**PROVIDED DATA:**
BEGIN

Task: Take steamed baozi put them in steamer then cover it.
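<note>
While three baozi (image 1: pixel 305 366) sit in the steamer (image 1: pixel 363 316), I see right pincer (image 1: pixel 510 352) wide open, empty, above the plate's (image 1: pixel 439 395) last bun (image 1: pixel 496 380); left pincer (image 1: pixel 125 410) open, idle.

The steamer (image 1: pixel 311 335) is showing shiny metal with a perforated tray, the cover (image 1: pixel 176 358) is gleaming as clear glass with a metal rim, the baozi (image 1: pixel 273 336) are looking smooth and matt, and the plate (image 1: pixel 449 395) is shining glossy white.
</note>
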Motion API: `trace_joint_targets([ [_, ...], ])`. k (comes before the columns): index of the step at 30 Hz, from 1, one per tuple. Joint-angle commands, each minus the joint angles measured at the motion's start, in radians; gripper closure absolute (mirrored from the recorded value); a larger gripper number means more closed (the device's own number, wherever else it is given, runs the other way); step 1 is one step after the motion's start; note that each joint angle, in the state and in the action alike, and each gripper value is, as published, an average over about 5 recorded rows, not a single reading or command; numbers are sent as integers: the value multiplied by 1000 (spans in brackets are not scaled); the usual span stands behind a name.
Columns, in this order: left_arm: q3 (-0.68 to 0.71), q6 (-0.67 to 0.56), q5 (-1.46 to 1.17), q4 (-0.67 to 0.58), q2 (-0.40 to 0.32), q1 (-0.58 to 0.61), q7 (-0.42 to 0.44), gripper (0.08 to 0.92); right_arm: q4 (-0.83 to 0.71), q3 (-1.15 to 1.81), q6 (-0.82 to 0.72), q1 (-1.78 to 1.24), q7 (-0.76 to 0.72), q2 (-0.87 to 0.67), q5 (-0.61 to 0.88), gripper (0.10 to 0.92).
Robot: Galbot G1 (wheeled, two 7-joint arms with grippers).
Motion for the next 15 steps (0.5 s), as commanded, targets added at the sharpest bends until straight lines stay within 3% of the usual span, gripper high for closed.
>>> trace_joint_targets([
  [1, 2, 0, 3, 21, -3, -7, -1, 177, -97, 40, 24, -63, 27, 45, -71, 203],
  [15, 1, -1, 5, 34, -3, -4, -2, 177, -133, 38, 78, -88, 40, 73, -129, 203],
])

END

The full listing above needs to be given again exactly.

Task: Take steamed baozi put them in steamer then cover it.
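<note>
While three baozi (image 1: pixel 305 366) sit in the steamer (image 1: pixel 363 316), I see right pincer (image 1: pixel 510 352) wide open, empty, above the plate's (image 1: pixel 439 395) last bun (image 1: pixel 496 380); left pincer (image 1: pixel 125 410) open, idle.

The steamer (image 1: pixel 311 335) is showing shiny metal with a perforated tray, the cover (image 1: pixel 176 358) is gleaming as clear glass with a metal rim, the baozi (image 1: pixel 273 336) are looking smooth and matt, and the plate (image 1: pixel 449 395) is shining glossy white.
</note>
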Motion API: `trace_joint_targets([ [_, ...], ])`. k (comes before the columns): index of the step at 30 Hz, from 1, one per tuple. Joint-angle commands, each minus the joint angles measured at the motion's start, in radians; gripper closure absolute (mirrored from the recorded value); a larger gripper number means more closed (the device's own number, wherever else it is given, runs the other way); step 1 is one step after the motion's start; note that each joint angle, in the state and in the action alike, and each gripper value is, as published, an average over about 5 recorded rows, not a single reading or command; numbers are sent as integers: the value multiplied by 1000 (spans in brackets are not scaled); the usual span stands behind a name.
Columns, in this order: left_arm: q3 (-0.68 to 0.71), q6 (-0.67 to 0.56), q5 (-1.46 to 1.17), q4 (-0.67 to 0.58), q2 (-0.40 to 0.32), q1 (-0.58 to 0.61), q7 (-0.42 to 0.44), gripper (0.08 to 0.92); right_arm: q4 (-0.83 to 0.71), q3 (-1.15 to 1.81), q6 (-0.82 to 0.72), q1 (-1.78 to 1.24), q7 (-0.76 to 0.72), q2 (-0.87 to 0.67), q5 (-0.61 to 0.88), gripper (0.10 to 0.92).
Robot: Galbot G1 (wheeled, two 7-joint arms with grippers).
Motion for the next 15 steps (0.5 s), as commanded, targets added at the sharpest bends until straight lines stay within 3% of the usual span, gripper high for closed.
>>> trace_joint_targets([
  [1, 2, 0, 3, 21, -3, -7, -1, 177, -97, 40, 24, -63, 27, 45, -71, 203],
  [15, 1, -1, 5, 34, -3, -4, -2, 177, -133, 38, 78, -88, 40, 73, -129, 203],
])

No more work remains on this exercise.